Problem statement
Type out each entry exactly.

[Stored data entries]

___

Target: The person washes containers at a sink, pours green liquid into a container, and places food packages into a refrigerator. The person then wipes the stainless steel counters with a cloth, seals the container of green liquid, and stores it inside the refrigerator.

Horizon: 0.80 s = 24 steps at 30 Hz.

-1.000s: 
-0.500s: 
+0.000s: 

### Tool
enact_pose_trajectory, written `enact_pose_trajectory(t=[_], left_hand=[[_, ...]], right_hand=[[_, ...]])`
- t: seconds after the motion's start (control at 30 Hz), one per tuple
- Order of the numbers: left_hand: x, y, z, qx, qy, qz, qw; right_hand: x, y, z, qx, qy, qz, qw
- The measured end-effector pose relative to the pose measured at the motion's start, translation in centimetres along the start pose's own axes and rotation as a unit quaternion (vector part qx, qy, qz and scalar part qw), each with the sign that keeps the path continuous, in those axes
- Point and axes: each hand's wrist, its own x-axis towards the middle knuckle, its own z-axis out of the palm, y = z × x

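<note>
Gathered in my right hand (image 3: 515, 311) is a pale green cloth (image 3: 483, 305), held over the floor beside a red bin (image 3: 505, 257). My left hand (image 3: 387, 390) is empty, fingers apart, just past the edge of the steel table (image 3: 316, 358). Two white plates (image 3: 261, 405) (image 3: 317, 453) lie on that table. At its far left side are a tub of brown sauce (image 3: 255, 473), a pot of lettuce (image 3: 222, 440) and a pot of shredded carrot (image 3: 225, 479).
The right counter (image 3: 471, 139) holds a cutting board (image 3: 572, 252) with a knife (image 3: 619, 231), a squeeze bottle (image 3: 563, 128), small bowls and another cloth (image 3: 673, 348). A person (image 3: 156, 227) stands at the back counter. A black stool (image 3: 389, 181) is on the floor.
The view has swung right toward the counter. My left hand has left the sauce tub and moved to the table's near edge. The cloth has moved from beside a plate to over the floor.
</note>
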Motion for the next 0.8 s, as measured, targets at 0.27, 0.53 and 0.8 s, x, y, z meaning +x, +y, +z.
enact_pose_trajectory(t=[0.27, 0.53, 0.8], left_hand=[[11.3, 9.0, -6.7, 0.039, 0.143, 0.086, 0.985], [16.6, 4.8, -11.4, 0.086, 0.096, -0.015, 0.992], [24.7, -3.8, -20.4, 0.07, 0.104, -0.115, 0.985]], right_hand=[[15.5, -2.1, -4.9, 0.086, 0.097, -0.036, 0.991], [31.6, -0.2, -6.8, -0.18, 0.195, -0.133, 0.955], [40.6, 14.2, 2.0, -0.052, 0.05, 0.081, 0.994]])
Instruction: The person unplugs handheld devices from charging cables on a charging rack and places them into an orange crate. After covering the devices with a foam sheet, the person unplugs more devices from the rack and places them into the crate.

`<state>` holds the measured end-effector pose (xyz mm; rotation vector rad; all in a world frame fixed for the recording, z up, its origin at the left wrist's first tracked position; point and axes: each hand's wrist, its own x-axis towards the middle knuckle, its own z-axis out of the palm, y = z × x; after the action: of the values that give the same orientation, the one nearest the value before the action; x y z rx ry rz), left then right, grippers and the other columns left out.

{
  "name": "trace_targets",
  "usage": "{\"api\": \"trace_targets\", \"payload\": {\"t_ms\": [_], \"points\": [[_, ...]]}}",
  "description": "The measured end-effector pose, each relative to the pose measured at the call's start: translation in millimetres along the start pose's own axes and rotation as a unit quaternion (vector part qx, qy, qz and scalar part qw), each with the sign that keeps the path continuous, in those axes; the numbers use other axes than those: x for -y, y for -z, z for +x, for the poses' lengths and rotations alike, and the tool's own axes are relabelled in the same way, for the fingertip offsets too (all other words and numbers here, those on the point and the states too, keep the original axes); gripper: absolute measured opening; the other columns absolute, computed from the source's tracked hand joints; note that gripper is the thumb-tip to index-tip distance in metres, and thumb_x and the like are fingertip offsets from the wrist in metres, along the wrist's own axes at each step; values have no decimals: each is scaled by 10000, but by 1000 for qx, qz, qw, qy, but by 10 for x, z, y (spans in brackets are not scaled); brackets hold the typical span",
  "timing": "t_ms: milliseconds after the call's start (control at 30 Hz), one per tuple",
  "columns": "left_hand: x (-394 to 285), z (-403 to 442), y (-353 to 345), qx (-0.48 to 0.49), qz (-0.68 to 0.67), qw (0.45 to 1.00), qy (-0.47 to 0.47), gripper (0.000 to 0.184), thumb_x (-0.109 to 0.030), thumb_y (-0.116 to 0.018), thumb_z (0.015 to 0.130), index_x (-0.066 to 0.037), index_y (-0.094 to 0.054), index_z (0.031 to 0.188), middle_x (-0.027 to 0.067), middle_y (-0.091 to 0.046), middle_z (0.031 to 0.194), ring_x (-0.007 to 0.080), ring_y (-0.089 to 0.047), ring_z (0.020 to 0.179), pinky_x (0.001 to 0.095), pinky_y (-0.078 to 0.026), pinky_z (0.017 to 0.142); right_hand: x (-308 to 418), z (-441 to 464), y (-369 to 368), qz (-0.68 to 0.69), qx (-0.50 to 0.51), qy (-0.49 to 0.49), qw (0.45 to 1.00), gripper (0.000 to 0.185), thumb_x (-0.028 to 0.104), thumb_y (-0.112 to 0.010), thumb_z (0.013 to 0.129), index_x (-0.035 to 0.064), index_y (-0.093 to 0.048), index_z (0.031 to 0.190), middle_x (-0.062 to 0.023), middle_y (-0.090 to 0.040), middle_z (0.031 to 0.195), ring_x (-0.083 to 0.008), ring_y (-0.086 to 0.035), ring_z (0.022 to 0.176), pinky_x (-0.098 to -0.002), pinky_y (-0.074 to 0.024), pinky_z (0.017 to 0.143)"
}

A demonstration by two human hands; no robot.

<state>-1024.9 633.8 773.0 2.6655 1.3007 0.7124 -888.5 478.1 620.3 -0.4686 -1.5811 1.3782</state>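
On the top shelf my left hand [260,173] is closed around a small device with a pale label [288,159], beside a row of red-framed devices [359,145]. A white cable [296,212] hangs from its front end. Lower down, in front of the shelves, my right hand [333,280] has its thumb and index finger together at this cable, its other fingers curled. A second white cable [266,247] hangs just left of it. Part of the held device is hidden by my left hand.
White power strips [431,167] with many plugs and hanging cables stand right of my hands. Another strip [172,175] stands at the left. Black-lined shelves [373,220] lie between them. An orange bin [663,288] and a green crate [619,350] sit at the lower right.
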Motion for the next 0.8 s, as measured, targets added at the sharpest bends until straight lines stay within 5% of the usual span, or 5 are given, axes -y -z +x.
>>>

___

Answer for the task
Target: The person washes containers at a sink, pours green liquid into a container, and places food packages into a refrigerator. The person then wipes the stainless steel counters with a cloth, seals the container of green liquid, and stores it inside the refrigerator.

Horizon: 0.80 s = 24 steps at 30 Hz.

-1.000s: 
-0.500s: 
+0.000s: 

### Tool
enact_pose_trajectory, written `enact_pose_trajectory(t=[_], left_hand=[[_, ...]], right_hand=[[_, ...]])`
- t: seconds after the motion's start (control at 30 Hz), one per tuple
- Order of the numbers: left_hand: x, y, z, qx, qy, qz, qw; right_hand: x, y, z, qx, qy, qz, qw
- The measured end-effector pose relative to the pose measured at the motion's start, translation in centimetres along the start pose's own axes and rotation as a unit quaternion (vector part qx, qy, qz and scalar part qw), each with the sign that keeps the path continuous, in those axes
- Point and axes: each hand's wrist, its own x-axis towards the middle knuckle, its own z-axis out of the palm, y = z × x

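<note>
Gathered in my right hand (image 3: 515, 311) is a pale green cloth (image 3: 483, 305), held over the floor beside a red bin (image 3: 505, 257). My left hand (image 3: 387, 390) is empty, fingers apart, just past the edge of the steel table (image 3: 316, 358). Two white plates (image 3: 261, 405) (image 3: 317, 453) lie on that table. At its far left side are a tub of brown sauce (image 3: 255, 473), a pot of lettuce (image 3: 222, 440) and a pot of shredded carrot (image 3: 225, 479).
The right counter (image 3: 471, 139) holds a cutting board (image 3: 572, 252) with a knife (image 3: 619, 231), a squeeze bottle (image 3: 563, 128), small bowls and another cloth (image 3: 673, 348). A person (image 3: 156, 227) stands at the back counter. A black stool (image 3: 389, 181) is on the floor.
The view has swung right toward the counter. My left hand has left the sauce tub and moved to the table's near edge. The cloth has moved from beside a plate to over the floor.
</note>
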Motion for the next 0.8 s, as measured, targets at 0.27, 0.53 and 0.8 s, x, y, z meaning +x, +y, +z.
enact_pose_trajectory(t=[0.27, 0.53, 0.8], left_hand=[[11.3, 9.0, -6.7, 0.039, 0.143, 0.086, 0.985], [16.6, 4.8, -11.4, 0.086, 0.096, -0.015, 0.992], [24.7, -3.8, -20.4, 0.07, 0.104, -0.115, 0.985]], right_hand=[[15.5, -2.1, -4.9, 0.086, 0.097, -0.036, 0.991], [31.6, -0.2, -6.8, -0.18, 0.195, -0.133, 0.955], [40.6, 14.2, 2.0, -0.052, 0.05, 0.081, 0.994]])
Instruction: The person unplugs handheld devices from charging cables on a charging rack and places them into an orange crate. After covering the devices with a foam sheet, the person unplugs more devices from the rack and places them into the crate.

`<state>` holds the measured end-effector pose (xyz mm; rotation vector rad; all in a world frame fixed for the recording, z up, its origin at the left wrist's first tracked position; point and axes: each hand's wrist, its own x-axis towards the middle knuckle, its own z-axis out of the palm, y = z × x; after the action: of the values that give the same orientation, the one nearest the value before the action; x y z rx ry rz), left then right, grippers and the other columns left out.

{
  "name": "trace_targets",
  "usage": "{\"api\": \"trace_targets\", \"payload\": {\"t_ms\": [_], \"points\": [[_, ...]]}}",
  "description": "The measured end-effector pose, each relative to the pose measured at the call's start: translation in millimetres along the start pose's own axes and rotation as a unit quaternion (vector part qx, qy, qz and scalar part qw), each with the sign that keeps the path continuous, in those axes; the numbers use other axes than those: x for -y, y for -z, z for +x, for the poses' lengths and rotations alike, and the tool's own axes are relabelled in the same way, for the fingertip offsets too (all other words and numbers here, those on the point and the states too, keep the original axes); gripper: absolute measured opening; the other columns absolute, computed from the source's tracked hand joints; note that gripper is the thumb-tip to index-tip distance in metres, and thumb_x and the like are fingertip offsets from the wrist in metres, along the wrist's own axes at each step; values have no decimals: each is scaled by 10000, but by 1000 for qx, qz, qw, qy, but by 10 for x, z, y (spans in brackets are not scaled); brackets hold the typical span",
  "timing": "t_ms: milliseconds after the call's start (control at 30 Hz), one per tuple",
  "columns": "left_hand: x (-394 to 285), z (-403 to 442), y (-353 to 345), qx (-0.48 to 0.49), qz (-0.68 to 0.67), qw (0.45 to 1.00), qy (-0.47 to 0.47), gripper (0.000 to 0.184), thumb_x (-0.109 to 0.030), thumb_y (-0.116 to 0.018), thumb_z (0.015 to 0.130), index_x (-0.066 to 0.037), index_y (-0.094 to 0.054), index_z (0.031 to 0.188), middle_x (-0.027 to 0.067), middle_y (-0.091 to 0.046), middle_z (0.031 to 0.194), ring_x (-0.007 to 0.080), ring_y (-0.089 to 0.047), ring_z (0.020 to 0.179), pinky_x (0.001 to 0.095), pinky_y (-0.078 to 0.026), pinky_z (0.017 to 0.142); right_hand: x (-308 to 418), z (-441 to 464), y (-369 to 368), qz (-0.68 to 0.69), qx (-0.50 to 0.51), qy (-0.49 to 0.49), qw (0.45 to 1.00), gripper (0.000 to 0.185), thumb_x (-0.028 to 0.104), thumb_y (-0.112 to 0.010), thumb_z (0.013 to 0.129), index_x (-0.035 to 0.064), index_y (-0.093 to 0.048), index_z (0.031 to 0.190), middle_x (-0.062 to 0.023), middle_y (-0.090 to 0.040), middle_z (0.031 to 0.195), ring_x (-0.083 to 0.008), ring_y (-0.086 to 0.035), ring_z (0.022 to 0.176), pinky_x (-0.098 to -0.002), pinky_y (-0.074 to 0.024), pinky_z (0.017 to 0.143)"
}

A demonstration by two human hands; no robot.

<state>-1024.9 633.8 773.0 2.6655 1.3007 0.7124 -888.5 478.1 620.3 -0.4686 -1.5811 1.3782</state>
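On the top shelf my left hand [260,173] is closed around a small device with a pale label [288,159], beside a row of red-framed devices [359,145]. A white cable [296,212] hangs from its front end. Lower down, in front of the shelves, my right hand [333,280] has its thumb and index finger together at this cable, its other fingers curled. A second white cable [266,247] hangs just left of it. Part of the held device is hidden by my left hand.
White power strips [431,167] with many plugs and hanging cables stand right of my hands. Another strip [172,175] stands at the left. Black-lined shelves [373,220] lie between them. An orange bin [663,288] and a green crate [619,350] sit at the lower right.
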Motion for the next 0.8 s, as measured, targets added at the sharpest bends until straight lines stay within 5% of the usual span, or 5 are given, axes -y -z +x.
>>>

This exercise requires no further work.